- [What needs to be done] Where the word "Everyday" occurs in a line of the data, return the whole line.

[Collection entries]
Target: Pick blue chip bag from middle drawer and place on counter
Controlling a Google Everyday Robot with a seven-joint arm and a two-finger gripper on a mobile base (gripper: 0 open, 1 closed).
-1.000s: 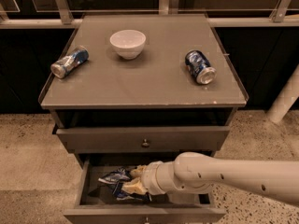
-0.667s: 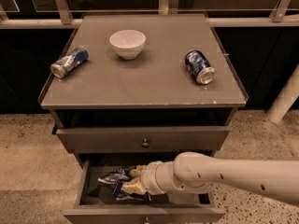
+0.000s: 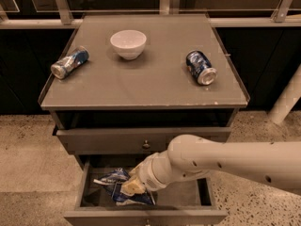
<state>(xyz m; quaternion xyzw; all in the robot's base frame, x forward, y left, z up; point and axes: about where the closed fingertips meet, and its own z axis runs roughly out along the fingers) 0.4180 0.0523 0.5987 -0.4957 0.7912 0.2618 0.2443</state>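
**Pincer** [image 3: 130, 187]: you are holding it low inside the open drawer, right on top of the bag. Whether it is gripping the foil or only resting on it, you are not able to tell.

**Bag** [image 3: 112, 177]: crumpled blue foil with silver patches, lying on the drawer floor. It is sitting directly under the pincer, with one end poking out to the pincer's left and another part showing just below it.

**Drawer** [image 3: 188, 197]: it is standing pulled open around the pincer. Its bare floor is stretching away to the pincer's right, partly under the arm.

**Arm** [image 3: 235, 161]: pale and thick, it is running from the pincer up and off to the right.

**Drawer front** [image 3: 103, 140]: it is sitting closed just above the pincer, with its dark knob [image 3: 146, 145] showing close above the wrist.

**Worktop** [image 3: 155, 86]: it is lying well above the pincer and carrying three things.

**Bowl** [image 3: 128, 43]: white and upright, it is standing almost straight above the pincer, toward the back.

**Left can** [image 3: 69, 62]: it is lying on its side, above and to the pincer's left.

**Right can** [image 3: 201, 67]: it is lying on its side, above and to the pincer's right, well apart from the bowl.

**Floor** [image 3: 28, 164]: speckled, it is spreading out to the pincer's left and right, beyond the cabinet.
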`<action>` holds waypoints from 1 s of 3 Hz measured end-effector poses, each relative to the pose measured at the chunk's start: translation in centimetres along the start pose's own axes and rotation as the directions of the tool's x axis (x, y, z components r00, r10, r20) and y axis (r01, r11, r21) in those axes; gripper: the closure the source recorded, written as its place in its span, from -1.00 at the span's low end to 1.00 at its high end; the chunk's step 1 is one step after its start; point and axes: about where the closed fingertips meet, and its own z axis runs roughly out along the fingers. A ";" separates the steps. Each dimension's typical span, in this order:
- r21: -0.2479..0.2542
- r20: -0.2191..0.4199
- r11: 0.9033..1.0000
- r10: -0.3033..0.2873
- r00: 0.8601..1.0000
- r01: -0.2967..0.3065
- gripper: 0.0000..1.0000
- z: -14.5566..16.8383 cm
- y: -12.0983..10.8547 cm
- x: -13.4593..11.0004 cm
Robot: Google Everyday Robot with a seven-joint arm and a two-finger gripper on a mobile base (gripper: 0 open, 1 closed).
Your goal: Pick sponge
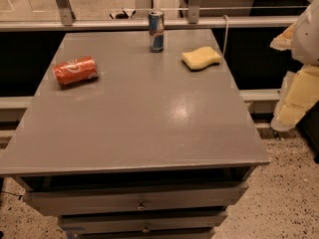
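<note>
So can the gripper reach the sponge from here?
Probably yes. The gripper hangs just right of the table; the sponge lies near that edge, nothing between. The blue can and orange can sit farther left.

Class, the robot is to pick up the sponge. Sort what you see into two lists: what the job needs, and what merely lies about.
Job needs: sponge, far right of the table; gripper, beyond the table's right edge.
Lying about: orange can, on its side at left; blue can, upright at the back.
</note>
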 end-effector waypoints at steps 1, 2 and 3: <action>0.005 0.009 1.000 0.000 1.000 0.000 -1.00 -0.1 -0.1 -0.1; 0.021 0.091 1.000 0.007 0.996 -0.009 -1.00 1.2 -2.1 -0.3; 0.066 0.231 0.997 0.022 0.973 -0.038 -1.00 3.3 -6.7 -0.5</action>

- [Exercise output]
Controlling a Google Everyday Robot with a seven-joint arm and a two-finger gripper on a mobile base (gripper: 0 open, 1 closed).
Robot: Google Everyday Robot with a seven-joint arm and a two-finger gripper on a mobile base (gripper: 0 open, 1 closed).

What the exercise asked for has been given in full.